The movie is very well shot, and well-structured, channeling the emotion of the Hulk story with a keen eye for color and pace. The opening sequences in Rio de Janiero are precisely photographed; director Louis Letterier seems to be a disciple of Paul Greengrass. These Bourne-like opening sequences are dulled away in a middle-section that channels an all-new photographic element, one with a predominant color theme, and a special ambience that almost feels…humid. Then, of course, there is the ending.
This is one of the main things that stand out about this film, setting it apart from most of the other films in the MCU: that it doesn’t disappoint at the end. So many times, the final fight scene fails to live up to the hype preceding it in these movies. The Incredible Hulk, though, did not. I think that it was as brutal, violent, destructive, and emotionally engaging as it was leading up to be, and I, for one, was not let down. This was, hands down, the best fist fight in the entire MCU. I really hope that the studio bosses don’t go with the public flow and choose to forget about Abomination and The Leader (who is teased toward the end of the movie) in future Marvel productions. These are two fantastic villains. Their return would do well, I think to give the MCU more closure and excitement.

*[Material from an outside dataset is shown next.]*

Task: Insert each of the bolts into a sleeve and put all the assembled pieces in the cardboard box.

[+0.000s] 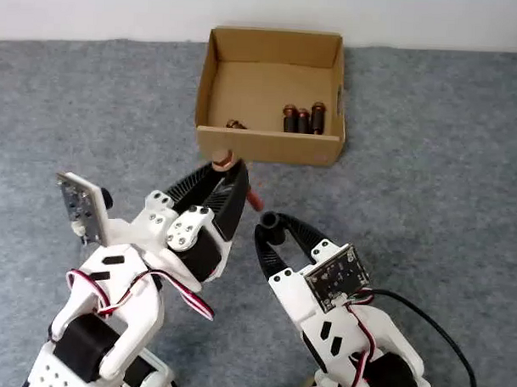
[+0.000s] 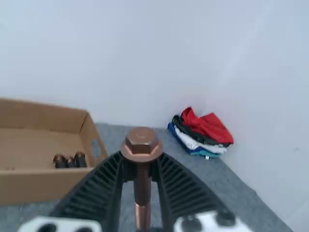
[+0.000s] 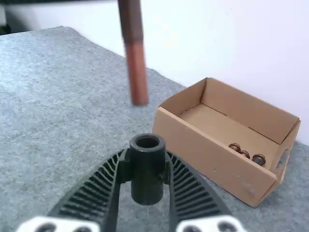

But, more than anything else, one element to this movie makes it much better than we have chosen to remember. Somewhere along the way, we have forgotten what it was like. My parents always talk about what it was like to see Star Wars for the first time. Well, we’re part of a far more spoiled generation when it comes to movie technology. Nothing really impresses us anymore. But, I think that the only time that I truly left a movie theater exhilarated at what was about to come was after watching The Incredible Hulk. Up until then, we had plenty of superhero movies. All of them had their sequels and their spinoffs, and we loved them. We had no idea that there was anything more to the genre than what we had already seen. But then, Tony Stark shows up at the end…
I can’t describe how incredible that was for a kid like me. Do you remember what it was like? All of a sudden, everything was new and fresh, and superhero movies would never, ever, ever be the same again.